The simple model predicted population increases in both biomass and size-structure for the reserve and could be used to support the claim that, under certain constraints, a fishery managed solely through the agency of MPAs could provide a similar yield to one managed through more traditional means. However, for many species with limited larval dispersal rates the use of MPAs alone would lead to areas of relatively high quality marine environment literally surrounded by a sea of overfished and depleted areas. The more complex model highlighted a major concern when displaced effort was focused on a few of the more productive blocks. This led to these areas becoming depleted, serial displacement of catch and ultimately rapid fishery decline. It was concluded that closures displacing large amounts of abalone catch were thus a very risky management option because of a pre-disposition to serial depletion in this species.
Because abalone larval dispersal was limited, further more complex modelling was confined to rock lobster where several general conclusions became apparent. Firstly, because of the dynamics of growth and recruitment, there was a time lag before any positive effects of an MPA became apparent. The effects of large MPAs (affecting > 5% catch) tended to only become apparent after several years and the effects of small MPAs (affecting < 0.5% catch) would be hard to detect. Secondly, in an exploited population, introducing an MPA was equivalent to increasing the Total Allowable Catch or the effort outside the reserve. Introducing an MPA without reducing catch was likely to have negative effects upon most fisheries where adult movement was limited in extent, leading to reductions in total stock size and egg production. The effects would be least in lightly depleted stocks where total biomass was high relative to an unfished state. Thirdly, the impact of introducing an MPA would depend on the biology of the species concerned and the state of depletion of the stock. If the stock was already in a highly depleted state, an MPA could hasten fishery collapse. On the other hand, if a stock had already collapsed then a reserve could provide some benefit in terms of protecting mature biomass and egg production. Finally, given the assumptions of the generalized model, it appeared that it would be better to improve current management controls, in particular the match between size limits and the growth characteristics, rather than introduce large MPAs to improve the fishery.
In the Tasmanian lobster and abalone fisheries where catch and effort are effectively limited, it was concluded that the introduction of MPAs as a fisheries management tool would be inferior to present management options. Indeed, if introduced without reducing catch or effort by amounts equivalent to that in the prospective closed area, closed areas were a risky strategy that could lead to a degradation of the fishery (this appears to be a general conclusion for species with low movement rates).
Furthermore, if a fishery is being managed in accordance with ESD principles, which by definition means that the ecosystem in which it operates is not threatened by the fishery or fishing practices, then fishing should not be a key threatening process. It follows from this argument that true ESD fisheries management offers a potentially better outcome than no-take MPAs for biodiversity conservation.

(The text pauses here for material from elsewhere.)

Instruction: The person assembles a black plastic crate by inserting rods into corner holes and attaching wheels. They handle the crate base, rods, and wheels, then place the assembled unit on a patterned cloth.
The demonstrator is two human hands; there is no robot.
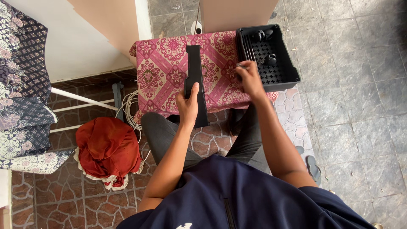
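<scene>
Grey stone-tile floor point(360, 106), brown patterned paving point(76, 199), white wall point(76, 46), daylight.

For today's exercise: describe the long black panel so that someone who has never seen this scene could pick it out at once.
Find the small table covered in pink patterned cloth, in front of the seated person. The panel lies along its middle, and the left hand grips its near end, which overhangs the table's edge. Unlike the black tray beside it, it is one flat, narrow strip, not a box.

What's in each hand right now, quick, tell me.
Left hand: closed on the black panel.
Right hand: at the black tray edge, pinching a small thing; what it is cannot be told.
</scene>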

This is not to suggest that MPAs do not have a place in marine and coastal management. Spatial management of fisheries has a long tradition (eg spawning grounds) and there are a number of fisheries that benefit from spatial closures. In addition they are useful where other forms of fisheries management are unavailable or poorly applied. Importantly, this study clearly demonstrates the value of MPAs as reference areas for research on the biology of exploited species and in understanding the ecosystem effects of fishing. Both add to the fisheries management toolbox and lead to a greater fisheries resource security.